Now that we have that out of the way, hope is here! An energetic staff that has put together a terrific incoming recruiting class and the foundation of another strong group for 2015. On campus, the program is stronger than ever, as work has begun on a state-of-the-art training facility that will keep pace with Georgetown's competitors. The new Big East is a work in progress but, importantly, continues to haul in highly rated prospects, has enlisted professional management (a relief from the clown college that hastened the old Big East's demise), and won't be subject to the convulsions of football-animated conference realignment.  JT3 has scheduled around the new Big East, building in difficult non-conference tests and high-profile early-season tournaments.

But the main reason to be excited is that this team is going to be fun.

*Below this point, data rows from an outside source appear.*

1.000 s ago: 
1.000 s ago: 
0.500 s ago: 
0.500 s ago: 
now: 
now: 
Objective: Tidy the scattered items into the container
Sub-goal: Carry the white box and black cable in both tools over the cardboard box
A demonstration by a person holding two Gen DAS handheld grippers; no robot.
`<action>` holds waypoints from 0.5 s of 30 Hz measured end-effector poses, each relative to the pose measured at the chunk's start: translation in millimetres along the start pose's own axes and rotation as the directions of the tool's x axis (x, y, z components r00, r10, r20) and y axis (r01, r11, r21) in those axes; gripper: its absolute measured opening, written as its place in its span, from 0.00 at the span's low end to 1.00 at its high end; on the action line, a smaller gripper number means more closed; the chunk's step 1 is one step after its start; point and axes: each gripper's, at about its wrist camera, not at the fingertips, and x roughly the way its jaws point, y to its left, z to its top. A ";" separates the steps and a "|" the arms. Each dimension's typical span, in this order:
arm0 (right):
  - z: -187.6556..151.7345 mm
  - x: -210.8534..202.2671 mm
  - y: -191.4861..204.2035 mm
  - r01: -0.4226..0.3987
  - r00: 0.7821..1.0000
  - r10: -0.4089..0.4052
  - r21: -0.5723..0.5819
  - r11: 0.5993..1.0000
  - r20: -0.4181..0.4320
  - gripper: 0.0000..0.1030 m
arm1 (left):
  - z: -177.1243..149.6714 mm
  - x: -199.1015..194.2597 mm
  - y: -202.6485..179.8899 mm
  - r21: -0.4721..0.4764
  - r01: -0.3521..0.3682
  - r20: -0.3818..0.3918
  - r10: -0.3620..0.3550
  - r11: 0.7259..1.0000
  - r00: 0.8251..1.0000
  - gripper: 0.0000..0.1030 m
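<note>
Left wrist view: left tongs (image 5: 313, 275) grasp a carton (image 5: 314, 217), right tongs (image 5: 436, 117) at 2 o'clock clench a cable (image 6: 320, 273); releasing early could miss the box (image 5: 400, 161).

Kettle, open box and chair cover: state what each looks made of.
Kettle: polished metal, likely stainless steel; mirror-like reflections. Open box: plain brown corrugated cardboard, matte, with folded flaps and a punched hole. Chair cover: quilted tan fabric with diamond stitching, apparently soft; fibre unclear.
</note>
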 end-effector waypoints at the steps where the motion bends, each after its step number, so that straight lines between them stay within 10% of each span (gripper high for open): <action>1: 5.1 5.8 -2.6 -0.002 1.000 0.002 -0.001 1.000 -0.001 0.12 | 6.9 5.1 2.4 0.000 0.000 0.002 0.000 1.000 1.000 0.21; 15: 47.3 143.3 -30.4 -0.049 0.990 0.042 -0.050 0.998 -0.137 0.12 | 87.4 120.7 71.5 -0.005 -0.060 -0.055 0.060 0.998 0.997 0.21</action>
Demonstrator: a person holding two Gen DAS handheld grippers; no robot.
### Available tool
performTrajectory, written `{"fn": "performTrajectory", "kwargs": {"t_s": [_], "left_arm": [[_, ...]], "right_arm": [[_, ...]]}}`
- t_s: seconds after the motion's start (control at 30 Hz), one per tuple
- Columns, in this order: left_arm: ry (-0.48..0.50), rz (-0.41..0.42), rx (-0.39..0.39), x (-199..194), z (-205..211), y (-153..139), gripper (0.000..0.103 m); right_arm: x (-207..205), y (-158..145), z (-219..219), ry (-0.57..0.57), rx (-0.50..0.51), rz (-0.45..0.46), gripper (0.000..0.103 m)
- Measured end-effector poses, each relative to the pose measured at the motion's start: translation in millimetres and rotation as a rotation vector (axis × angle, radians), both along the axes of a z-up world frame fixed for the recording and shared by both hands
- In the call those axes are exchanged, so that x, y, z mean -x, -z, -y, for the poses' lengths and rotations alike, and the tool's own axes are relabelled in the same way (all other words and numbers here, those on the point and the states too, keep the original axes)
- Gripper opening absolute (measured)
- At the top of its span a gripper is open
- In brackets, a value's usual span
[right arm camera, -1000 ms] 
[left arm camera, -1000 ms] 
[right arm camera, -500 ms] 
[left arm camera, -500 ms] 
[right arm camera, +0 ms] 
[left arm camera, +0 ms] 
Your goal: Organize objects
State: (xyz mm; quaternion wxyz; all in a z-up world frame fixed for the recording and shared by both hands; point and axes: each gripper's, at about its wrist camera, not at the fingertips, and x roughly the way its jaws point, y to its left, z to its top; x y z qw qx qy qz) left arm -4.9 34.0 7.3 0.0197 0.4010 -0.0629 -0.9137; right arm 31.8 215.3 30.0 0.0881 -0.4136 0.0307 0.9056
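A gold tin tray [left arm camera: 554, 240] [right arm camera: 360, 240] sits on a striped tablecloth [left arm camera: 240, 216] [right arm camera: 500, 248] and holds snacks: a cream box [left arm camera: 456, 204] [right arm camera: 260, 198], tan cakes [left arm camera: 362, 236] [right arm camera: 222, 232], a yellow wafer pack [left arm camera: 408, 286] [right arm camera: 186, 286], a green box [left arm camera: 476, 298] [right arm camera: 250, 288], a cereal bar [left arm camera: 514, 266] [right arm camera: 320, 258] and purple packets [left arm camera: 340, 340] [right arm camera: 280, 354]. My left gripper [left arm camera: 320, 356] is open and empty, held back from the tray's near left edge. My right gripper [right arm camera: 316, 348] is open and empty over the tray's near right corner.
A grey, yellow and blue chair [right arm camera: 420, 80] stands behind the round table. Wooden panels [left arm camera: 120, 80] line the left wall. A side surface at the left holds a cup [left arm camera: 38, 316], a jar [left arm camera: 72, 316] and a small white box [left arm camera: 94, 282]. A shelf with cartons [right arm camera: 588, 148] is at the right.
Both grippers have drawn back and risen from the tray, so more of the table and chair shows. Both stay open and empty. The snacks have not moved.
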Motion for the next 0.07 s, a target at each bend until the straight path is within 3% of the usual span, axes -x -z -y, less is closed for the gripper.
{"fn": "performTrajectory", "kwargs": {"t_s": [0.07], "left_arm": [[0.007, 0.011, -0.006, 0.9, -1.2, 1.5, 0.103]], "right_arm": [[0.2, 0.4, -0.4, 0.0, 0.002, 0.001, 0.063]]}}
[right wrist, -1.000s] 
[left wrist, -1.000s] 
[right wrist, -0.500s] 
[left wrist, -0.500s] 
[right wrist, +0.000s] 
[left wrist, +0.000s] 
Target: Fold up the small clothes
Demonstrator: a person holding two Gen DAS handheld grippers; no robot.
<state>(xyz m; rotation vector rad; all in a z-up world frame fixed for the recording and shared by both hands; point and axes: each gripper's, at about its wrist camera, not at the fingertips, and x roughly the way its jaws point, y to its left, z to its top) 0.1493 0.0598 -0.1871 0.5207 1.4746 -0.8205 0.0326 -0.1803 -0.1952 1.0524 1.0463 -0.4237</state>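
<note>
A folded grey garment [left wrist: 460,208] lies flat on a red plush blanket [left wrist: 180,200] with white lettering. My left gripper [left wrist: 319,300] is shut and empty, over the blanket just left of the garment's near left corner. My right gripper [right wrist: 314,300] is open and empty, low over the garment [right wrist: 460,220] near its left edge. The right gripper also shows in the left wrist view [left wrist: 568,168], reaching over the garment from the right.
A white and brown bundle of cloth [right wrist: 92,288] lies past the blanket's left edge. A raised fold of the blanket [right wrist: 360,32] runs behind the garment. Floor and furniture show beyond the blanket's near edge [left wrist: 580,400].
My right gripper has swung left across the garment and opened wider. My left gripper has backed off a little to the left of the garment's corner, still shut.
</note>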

What's fun you say? Well, do you like a bucket-filling lead guard who could drop 30 in any given game (and, at this rate, maybe in a half)? How about a gargantuan human down low who breaks the will of entire opposing front lines? Or maybe you would prefer to take your pick from a stable of long-armed, athletic wings who could bury a three or soar for a rim-rattling dunk?

You don't have to choose! They're all there. D'Vauntes Smith-Rivera will be a beast, coming off a sophomore campaign in which he averaged 17.6 points per game, just short of the highest-scoring output of the JT3 era. DSR improved on every aspect of his game last year, and as a junior may well be the conference played of the year. Jabril Trawick bounced back from a broken jaw and errant jumper to average more than 11 points per game and 38 percent from three during last season's back half, adding crucial perimeter skill to his nasty rim runs. And Smith is eligible, on campus, and reportedly in passable condition, raising the possibility that he'll destroy defenses in the paint.

Between those guards and Smith in the post will be the vaunted freshmen. LJ Peak's outbursts at Kenner League raised expectations that he'll be a true scorer who plays with the mania of Trawick and the .gif-worthy theatrics of Aaron Bowen. Isaac Copeland and Paul White can play either forward position (something no member of last year's Hoyas could do), bringing length and skill that should open up the offense and shore up the defense. Copeland, the five-star gem of the class, has game-changing athleticism, while White figures to distribute the rock and appear in close proximity to terms like "high IQ," "intangibles," and "smooth."  Tre Campbell is a speedy guard who can get up and down if JT3 continues to roll out the press we've seen in larger doses over the past two seasons.

With those reinforcements on the wing and in the front court, other returning players can focus on what they do best. Bowen should be able to finish plays with his boundless energy and athleticism, rather than being asked to create plays off the bounce.  Reggie Cameron should have breathing room to snipe from the perimeter rather than struggling to generate that space for himself. And Mikael Hopkins can return to protecting and finishing at the rim instead of initiating offense from the post.

The schedule also offers plenty of excitement. The non-conference slate features a test against highly ranked Kansas, a dimmer-switch worthy showdown against Indiana, and three days in paradise at the Battle 4 Atlantis, beginning with a clash against Florida. Georgetown will enter conference play battle-tested and ready for a Big East that looks wide open after Villanova. (I know, I know, the home schedule sucks. Also, winter is cold.)

We'll take a deeper dive into each of these elements as the season draws nearer. For now, let's just savor the possibility that, after years of turmoil, this season might be fun.